Try it: The listing below should be printed again word for word, without any images.

[Start of section]

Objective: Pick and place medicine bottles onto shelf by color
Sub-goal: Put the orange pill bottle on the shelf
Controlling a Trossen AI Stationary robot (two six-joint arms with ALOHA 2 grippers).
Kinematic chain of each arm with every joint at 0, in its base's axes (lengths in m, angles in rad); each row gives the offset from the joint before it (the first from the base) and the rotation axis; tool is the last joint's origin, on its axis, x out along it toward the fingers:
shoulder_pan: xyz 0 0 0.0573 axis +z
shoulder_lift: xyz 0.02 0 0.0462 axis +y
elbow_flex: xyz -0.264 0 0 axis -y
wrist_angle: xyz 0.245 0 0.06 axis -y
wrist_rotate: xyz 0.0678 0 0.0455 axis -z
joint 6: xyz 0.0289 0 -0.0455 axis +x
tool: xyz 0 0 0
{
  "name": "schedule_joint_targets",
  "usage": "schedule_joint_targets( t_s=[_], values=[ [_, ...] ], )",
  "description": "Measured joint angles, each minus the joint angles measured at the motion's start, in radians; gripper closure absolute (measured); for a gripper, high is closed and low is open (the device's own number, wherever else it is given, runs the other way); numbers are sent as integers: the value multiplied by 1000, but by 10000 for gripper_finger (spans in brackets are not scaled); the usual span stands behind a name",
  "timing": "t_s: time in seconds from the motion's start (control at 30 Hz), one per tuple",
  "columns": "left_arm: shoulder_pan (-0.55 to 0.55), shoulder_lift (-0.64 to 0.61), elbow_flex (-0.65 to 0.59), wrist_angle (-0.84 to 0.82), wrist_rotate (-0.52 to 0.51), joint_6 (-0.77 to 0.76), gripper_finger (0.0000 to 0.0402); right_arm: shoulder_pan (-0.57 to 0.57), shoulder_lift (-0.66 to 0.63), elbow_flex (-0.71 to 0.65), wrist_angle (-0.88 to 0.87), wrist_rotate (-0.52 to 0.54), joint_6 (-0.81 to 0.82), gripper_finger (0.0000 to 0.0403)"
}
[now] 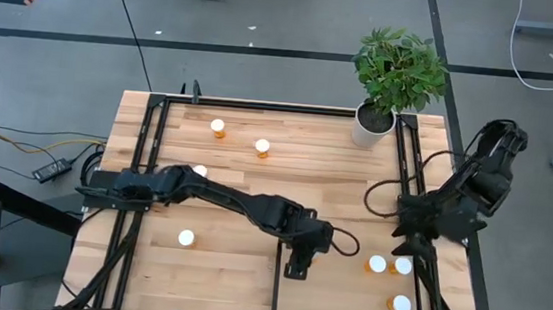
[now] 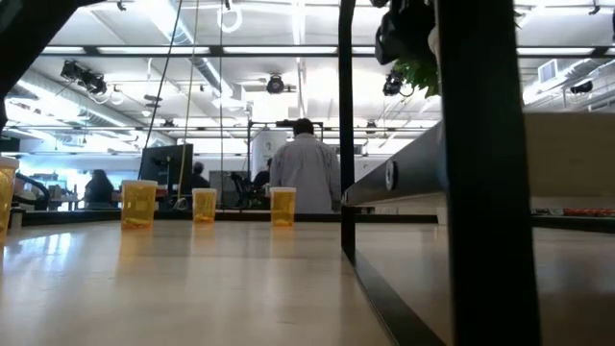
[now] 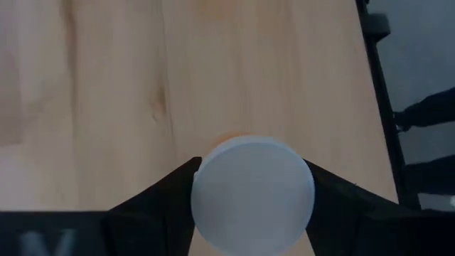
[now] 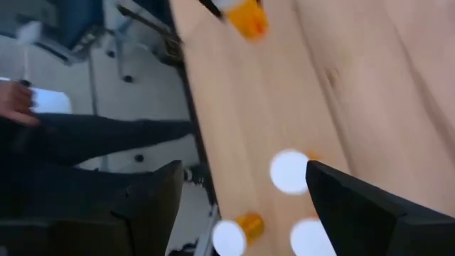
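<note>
White-capped bottle [image 3: 252, 193] clamped between fingers of left gripper [image 1: 297, 267], over shelf [image 1: 344, 301] just beside black strip [image 1: 277, 281]. 3 bottles [image 1: 377, 264] grouped at shelf's right end. Right gripper [image 1: 412, 239] above them, spread wide, empty. 4 more on desk [image 1: 253, 193].

The two arms are black and chunky, made of thick joined parts (with thin black cables looping beside them), ending in dark wedge-shaped fingers [image 3: 163, 206].
</note>
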Motion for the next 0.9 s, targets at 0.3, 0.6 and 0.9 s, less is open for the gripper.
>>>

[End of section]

Solution to this problem:
Objective: Pick and place medicine bottles onto shelf by color
Sub-goal: Put the orange pill bottle on the shelf
Controlling a Trossen AI Stationary robot (two six-joint arms with ALOHA 2 grippers).
Kinematic chain of each arm with every joint at 0, in its base's axes (lengths in m, angles in rad); each row gives the offset from the joint before it (the first from the base) and the rotation axis; tool is the last joint's origin, on its axis, x out along it toward the fingers:
shoulder_pan: xyz 0 0 0.0573 axis +z
shoulder_lift: xyz 0.02 0 0.0462 axis +y
elbow_flex: xyz -0.264 0 0 axis -y
wrist_angle: xyz 0.245 0 0.06 axis -y
wrist_rotate: xyz 0.0678 0 0.0455 axis -z
joint 6: xyz 0.0289 0 -0.0455 axis +x
tool: xyz 0 0 0
{
  "name": "schedule_joint_targets",
  "usage": "schedule_joint_targets( t_s=[_], values=[ [_, ...] ], )",
  "description": "Measured joint angles, each minus the joint angles measured at the motion's start, in radians; gripper closure absolute (measured); for a gripper, high is closed and low is open (the device's own number, wherever else it is given, runs the other way); numbers are sent as integers: the value multiplied by 1000, but by 10000 for gripper_finger (spans in brackets are not scaled); the usual span stands behind a name",
  "timing": "t_s: time in seconds from the motion's start (control at 30 Hz), one per tuple",
  "columns": "left_arm: shoulder_pan (-0.55 to 0.55), shoulder_lift (-0.64 to 0.61), elbow_flex (-0.65 to 0.59), wrist_angle (-0.84 to 0.82), wrist_rotate (-0.52 to 0.51), joint_6 (-0.77 to 0.76), gripper_finger (0.0000 to 0.0402); right_arm: shoulder_pan (-0.57 to 0.57), shoulder_lift (-0.66 to 0.63), elbow_flex (-0.71 to 0.65), wrist_angle (-0.88 to 0.87), wrist_rotate (-0.52 to 0.54), joint_6 (-0.81 to 0.82), gripper_finger (0.0000 to 0.0403)"
}
[now] 
[now] 
[now] 
[now] 
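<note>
White-capped bottle [image 3: 252, 193] clamped between fingers of left gripper [image 1: 297, 267], over shelf [image 1: 344, 301] just beside black strip [image 1: 277, 281]. 3 bottles [image 1: 377, 264] grouped at shelf's right end. Right gripper [image 1: 412, 239] above them, spread wide, empty. 4 more on desk [image 1: 253, 193].

The two arms are black and chunky, made of thick joined parts (with thin black cables looping beside them), ending in dark wedge-shaped fingers [image 3: 163, 206].
</note>
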Motion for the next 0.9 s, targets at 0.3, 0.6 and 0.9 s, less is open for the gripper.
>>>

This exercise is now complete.